His balls tighten, drawing up as his length pulses and grows impossibly harder. 
“Gonna come…” He whines, his breath catching in his throat. 
He’s not used to this, not used to being given things so completely. Not used to being the one that’s pressed against surfaces and pampered with pleasure. 
Not used to someone not expecting anything in return. 
But, oh boy, how he was going to return it. 
He was going to get you down completely flat on your back on the floor with his head between your legs and make you come and come and come and-
He cries out softly, bucks weakly as his orgasm floods his veins and he spurts hot, thick cum into your eager mouth. 
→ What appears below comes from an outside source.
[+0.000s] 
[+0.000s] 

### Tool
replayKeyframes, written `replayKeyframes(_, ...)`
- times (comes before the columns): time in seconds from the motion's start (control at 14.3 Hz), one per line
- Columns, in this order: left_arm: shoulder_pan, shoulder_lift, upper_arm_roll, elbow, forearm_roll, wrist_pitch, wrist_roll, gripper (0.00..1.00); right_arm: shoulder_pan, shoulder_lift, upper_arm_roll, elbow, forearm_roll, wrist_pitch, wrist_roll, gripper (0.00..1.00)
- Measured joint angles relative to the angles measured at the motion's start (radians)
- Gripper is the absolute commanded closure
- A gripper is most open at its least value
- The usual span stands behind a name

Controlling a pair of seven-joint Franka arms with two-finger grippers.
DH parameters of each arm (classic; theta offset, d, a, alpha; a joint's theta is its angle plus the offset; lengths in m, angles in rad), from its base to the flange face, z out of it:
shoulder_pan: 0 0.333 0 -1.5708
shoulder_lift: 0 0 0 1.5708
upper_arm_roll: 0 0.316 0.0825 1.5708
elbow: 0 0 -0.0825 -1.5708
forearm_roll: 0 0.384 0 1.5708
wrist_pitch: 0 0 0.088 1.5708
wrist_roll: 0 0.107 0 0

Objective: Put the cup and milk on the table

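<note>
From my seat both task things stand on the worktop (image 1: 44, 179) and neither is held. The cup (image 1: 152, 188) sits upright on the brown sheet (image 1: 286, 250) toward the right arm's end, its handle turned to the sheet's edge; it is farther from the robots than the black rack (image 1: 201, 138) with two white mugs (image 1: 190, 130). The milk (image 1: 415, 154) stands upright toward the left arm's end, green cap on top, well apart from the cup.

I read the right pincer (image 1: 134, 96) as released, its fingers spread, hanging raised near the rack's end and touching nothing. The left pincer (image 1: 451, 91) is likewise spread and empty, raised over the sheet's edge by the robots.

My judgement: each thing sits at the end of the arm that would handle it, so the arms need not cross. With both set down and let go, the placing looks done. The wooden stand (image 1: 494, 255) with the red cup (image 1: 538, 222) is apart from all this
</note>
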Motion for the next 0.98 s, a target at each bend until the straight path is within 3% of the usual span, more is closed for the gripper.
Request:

You moan around him, swallowing eagerly as he shivers and shakes. Only pulling back as he sighs and slumps forward ever so slightly. 
You’re grinning up at him when he looks at you. 
“You trying to let everyone know you’re getting your dick sucked?” You tease and he scoffs, grinning.
“Maybe.” He shrugs, still breathing deeply. “Was I that bad?” 
You shake your head. “There’s still some plausible deniability.” 
He snorts, slowly sinking down onto the floor next to you. His heart warms when you reach out to help him. “Yeah, well, there won’t be.” 
“What?”  He grabs you, making you chuckle as he pulls you into a searing kiss. “‘Cause I’m about to make you scream.”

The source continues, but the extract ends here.